— WHAT YOU WILL DO —
Only the lines in the entries below from the line with "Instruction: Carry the" to the line with "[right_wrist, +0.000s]", both included, belong in the answer, transcribed exactly and without pictures.

— DATASET RECORDS —
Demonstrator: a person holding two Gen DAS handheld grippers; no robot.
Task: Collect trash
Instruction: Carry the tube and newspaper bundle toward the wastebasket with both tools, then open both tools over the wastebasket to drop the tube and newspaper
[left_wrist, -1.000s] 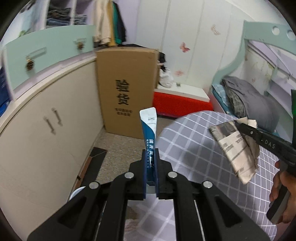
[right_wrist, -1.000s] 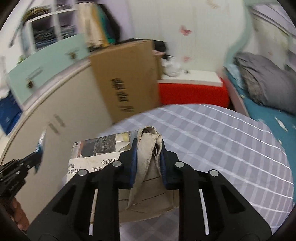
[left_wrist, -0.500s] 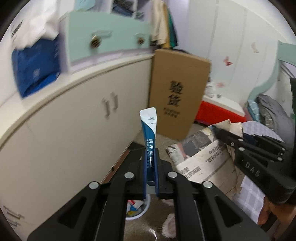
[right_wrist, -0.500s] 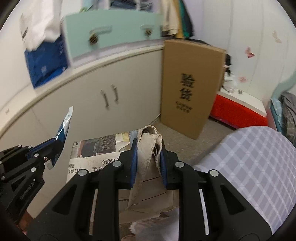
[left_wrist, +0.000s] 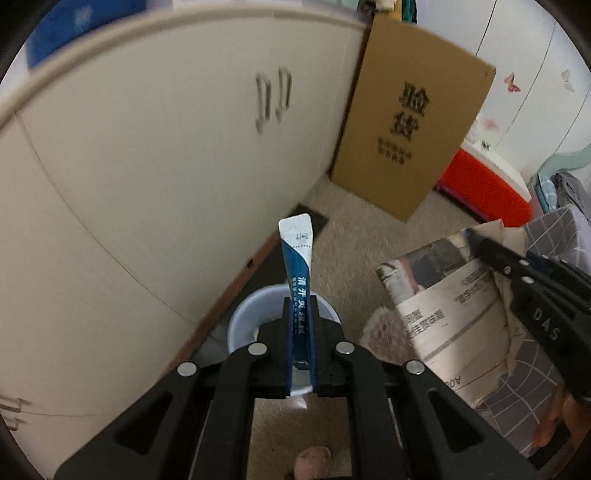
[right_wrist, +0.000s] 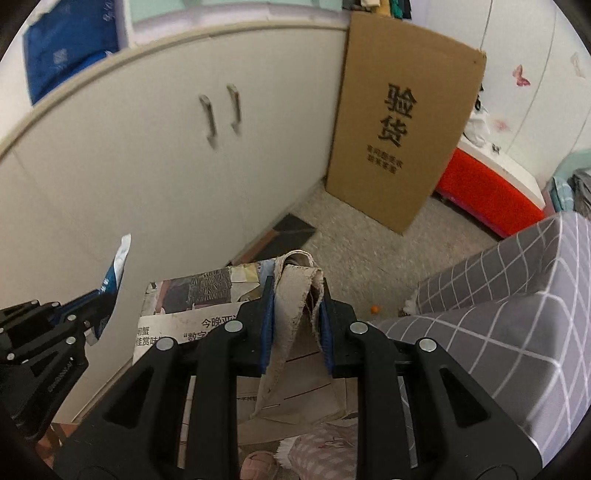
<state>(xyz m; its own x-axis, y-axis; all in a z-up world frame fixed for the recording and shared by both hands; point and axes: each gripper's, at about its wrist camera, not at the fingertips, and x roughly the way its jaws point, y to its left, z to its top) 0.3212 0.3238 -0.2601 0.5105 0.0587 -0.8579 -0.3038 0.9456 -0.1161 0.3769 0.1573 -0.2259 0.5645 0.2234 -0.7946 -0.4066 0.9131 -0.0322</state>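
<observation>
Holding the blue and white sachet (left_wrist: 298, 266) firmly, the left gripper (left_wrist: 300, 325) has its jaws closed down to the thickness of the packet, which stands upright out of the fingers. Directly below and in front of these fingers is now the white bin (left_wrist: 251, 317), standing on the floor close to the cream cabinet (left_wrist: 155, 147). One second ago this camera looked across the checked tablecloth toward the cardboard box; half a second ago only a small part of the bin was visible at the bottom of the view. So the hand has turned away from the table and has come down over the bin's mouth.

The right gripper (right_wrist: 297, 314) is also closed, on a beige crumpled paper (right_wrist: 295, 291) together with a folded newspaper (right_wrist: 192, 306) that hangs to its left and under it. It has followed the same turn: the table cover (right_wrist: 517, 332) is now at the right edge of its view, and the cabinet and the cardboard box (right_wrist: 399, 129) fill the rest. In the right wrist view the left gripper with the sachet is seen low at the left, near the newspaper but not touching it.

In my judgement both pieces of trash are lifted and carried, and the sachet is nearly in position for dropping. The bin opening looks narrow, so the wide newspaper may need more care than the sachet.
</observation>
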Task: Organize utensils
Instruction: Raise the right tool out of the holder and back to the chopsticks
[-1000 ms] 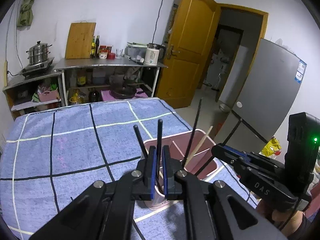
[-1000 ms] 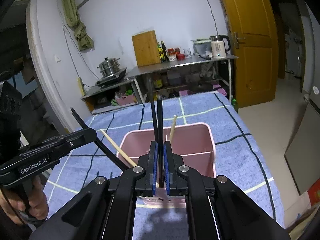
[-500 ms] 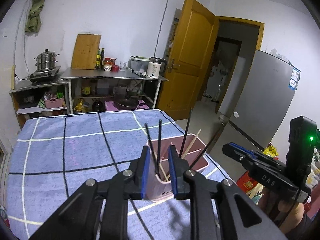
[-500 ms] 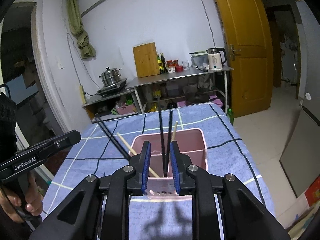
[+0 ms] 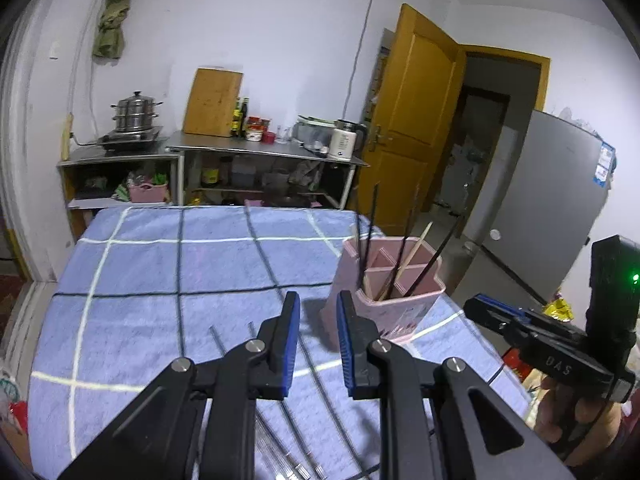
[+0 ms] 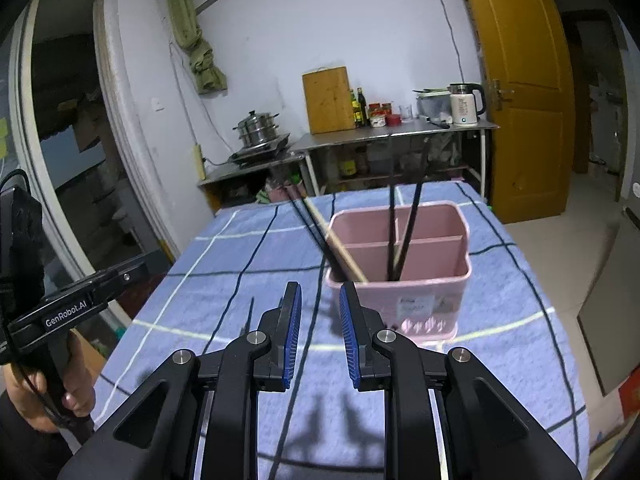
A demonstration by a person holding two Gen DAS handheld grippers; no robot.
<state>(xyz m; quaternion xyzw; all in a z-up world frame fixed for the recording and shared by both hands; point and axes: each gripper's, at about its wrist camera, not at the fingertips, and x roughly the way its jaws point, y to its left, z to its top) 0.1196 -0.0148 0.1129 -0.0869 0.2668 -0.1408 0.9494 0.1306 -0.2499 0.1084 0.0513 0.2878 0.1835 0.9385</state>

— OUTPUT FOR THIS EXERCISE —
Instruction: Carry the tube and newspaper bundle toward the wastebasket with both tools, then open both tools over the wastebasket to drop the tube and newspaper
[left_wrist, -1.000s] 
[right_wrist, -1.000s] 
[left_wrist, -0.500s] 
[right_wrist, -0.500s] 
[left_wrist, +0.000s] 
[right_wrist, +0.000s] 

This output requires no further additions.